_Required work:_ Could you set down exactly the lines in the records below between the line holding "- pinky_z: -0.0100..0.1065" and the line holding "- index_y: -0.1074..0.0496", inclusive?

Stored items

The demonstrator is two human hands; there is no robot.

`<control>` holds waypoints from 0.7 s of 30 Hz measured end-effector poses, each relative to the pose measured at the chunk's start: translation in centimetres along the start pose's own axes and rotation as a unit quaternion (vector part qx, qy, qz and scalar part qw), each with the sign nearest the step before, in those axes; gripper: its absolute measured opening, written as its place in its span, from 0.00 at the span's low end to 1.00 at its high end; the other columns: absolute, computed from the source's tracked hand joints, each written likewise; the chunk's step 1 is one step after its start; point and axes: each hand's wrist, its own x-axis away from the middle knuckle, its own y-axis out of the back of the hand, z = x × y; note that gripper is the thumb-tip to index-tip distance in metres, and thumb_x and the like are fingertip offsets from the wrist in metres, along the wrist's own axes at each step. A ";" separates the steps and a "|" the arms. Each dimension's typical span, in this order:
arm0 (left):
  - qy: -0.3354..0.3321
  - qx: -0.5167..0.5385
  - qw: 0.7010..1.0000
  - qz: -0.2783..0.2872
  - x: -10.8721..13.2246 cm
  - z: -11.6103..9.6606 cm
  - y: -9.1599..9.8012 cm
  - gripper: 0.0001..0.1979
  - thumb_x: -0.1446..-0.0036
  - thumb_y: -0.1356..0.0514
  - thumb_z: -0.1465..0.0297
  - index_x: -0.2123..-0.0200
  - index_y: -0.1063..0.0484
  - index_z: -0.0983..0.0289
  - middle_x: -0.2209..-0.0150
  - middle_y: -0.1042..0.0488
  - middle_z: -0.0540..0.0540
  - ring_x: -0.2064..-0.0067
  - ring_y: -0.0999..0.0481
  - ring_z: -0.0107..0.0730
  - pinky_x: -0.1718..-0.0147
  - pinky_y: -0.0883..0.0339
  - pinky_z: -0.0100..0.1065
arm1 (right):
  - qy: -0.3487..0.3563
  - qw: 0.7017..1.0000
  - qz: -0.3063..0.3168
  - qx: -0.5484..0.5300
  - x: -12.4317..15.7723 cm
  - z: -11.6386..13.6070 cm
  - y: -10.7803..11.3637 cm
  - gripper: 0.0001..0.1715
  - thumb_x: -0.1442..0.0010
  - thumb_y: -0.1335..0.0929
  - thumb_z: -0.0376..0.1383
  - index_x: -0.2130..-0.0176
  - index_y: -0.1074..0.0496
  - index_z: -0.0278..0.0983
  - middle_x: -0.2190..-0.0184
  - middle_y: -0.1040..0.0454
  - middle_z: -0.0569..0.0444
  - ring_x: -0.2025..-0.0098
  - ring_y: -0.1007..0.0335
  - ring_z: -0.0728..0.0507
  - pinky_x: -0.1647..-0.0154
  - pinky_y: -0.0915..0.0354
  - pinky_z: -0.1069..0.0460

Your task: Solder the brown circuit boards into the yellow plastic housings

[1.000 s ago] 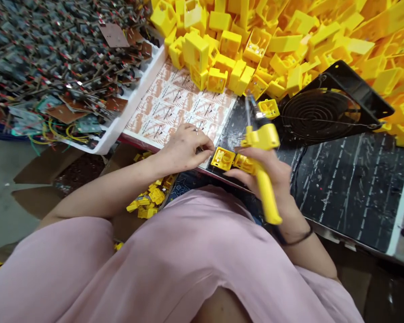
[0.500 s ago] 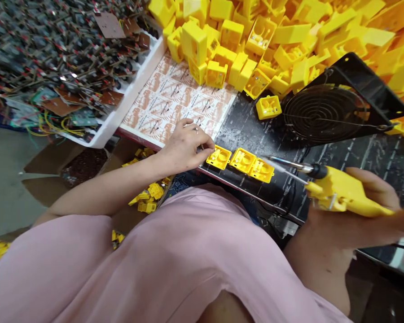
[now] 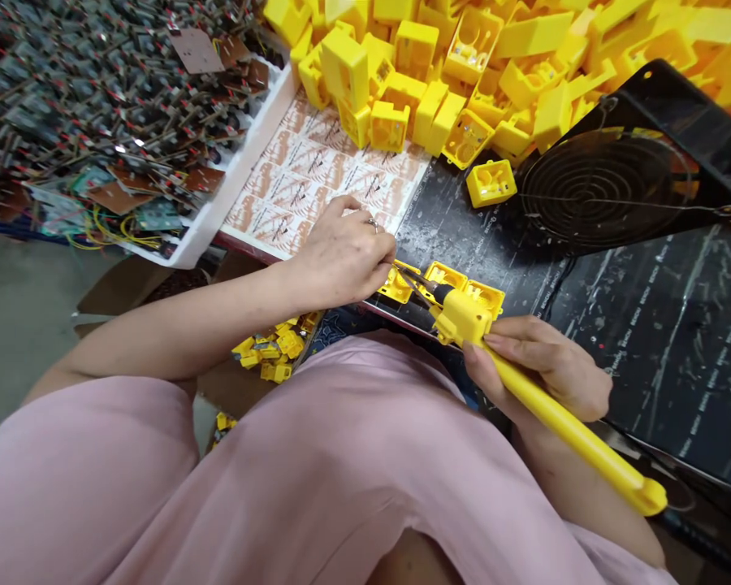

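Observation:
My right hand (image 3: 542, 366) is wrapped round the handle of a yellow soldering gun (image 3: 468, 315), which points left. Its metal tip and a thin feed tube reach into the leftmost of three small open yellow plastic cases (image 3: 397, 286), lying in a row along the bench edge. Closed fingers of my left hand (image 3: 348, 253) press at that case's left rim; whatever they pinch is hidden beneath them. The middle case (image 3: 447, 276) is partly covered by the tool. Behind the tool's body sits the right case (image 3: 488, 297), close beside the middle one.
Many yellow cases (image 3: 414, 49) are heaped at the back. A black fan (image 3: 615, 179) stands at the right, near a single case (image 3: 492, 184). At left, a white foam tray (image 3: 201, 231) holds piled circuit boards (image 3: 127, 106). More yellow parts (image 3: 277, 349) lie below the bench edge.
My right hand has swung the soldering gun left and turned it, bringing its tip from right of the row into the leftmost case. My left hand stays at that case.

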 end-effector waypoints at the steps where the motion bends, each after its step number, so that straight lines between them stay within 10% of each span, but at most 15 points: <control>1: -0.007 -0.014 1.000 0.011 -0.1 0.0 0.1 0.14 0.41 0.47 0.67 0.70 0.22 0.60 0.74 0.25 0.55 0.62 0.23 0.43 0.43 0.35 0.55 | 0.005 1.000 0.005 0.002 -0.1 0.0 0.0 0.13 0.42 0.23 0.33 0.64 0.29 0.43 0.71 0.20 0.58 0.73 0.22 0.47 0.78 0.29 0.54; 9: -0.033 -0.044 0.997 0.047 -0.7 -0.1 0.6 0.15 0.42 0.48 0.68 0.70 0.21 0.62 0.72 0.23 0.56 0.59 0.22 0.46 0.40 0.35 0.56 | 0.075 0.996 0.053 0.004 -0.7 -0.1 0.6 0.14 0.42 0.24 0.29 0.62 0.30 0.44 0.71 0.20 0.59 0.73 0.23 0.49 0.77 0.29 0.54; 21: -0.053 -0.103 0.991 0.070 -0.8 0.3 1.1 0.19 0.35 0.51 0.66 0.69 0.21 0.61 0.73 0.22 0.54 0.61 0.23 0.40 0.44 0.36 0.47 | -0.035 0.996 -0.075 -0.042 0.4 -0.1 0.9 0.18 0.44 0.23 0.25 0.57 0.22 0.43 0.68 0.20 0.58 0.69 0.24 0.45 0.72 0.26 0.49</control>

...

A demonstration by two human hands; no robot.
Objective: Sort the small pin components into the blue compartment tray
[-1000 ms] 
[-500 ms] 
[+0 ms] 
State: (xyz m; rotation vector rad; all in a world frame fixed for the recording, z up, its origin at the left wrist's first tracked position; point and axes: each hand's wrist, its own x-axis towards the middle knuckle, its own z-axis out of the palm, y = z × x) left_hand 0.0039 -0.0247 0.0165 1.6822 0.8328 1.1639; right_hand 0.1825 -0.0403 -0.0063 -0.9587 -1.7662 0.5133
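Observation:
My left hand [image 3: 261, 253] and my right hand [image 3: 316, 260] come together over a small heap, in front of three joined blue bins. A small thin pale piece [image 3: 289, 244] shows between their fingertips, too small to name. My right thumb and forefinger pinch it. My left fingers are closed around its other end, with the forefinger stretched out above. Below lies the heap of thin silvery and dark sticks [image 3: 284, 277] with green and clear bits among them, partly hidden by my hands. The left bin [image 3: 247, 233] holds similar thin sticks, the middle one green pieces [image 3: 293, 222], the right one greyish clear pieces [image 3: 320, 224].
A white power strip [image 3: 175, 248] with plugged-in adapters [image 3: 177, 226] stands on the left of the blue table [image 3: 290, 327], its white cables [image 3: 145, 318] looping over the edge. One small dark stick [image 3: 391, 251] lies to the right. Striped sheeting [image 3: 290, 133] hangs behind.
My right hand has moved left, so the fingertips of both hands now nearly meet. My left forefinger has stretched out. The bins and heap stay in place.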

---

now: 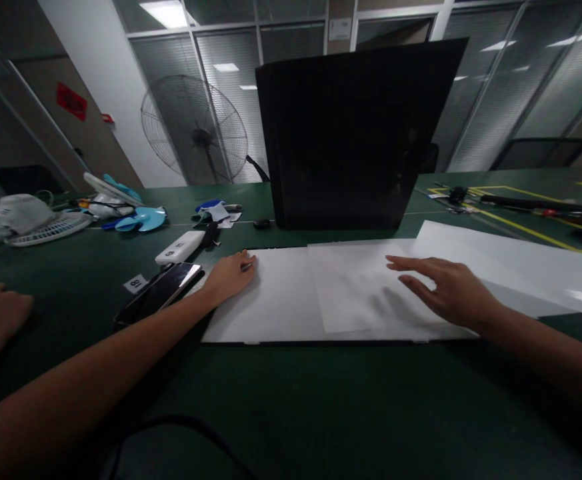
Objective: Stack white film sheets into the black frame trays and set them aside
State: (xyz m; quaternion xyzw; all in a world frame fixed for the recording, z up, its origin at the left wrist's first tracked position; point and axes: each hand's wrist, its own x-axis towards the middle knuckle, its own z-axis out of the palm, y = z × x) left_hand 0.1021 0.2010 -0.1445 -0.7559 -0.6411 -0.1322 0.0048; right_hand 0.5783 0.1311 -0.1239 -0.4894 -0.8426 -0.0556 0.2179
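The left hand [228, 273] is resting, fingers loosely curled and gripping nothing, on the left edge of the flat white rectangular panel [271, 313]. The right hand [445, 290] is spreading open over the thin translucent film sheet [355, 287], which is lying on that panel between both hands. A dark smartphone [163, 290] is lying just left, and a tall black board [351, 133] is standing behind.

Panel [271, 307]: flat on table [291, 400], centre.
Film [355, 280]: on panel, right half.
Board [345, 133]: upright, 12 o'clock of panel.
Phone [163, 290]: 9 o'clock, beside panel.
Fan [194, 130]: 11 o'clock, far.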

_Exercise answer:_
  - pinky_z: -0.0100..0.1065
arm1 (right):
  - qy: -0.3487..0.3563
  - qw: 0.7017..1.0000
  - qz: -0.3063..0.3168
  - qx: -0.5484..0.5300
  - x: -12.4317..15.7723 cm
  - z: -11.6386..13.6070 cm
  - y: -10.7803..11.3637 cm
  - gripper: 0.0001..0.1715
  - thumb_x: -0.1442..0.0010
  - thumb_y: -0.1335..0.0929
  - thumb_z: -0.0376..0.1383
  - index_x: -0.2130..-0.0176
  - index_y: -0.1074..0.0496

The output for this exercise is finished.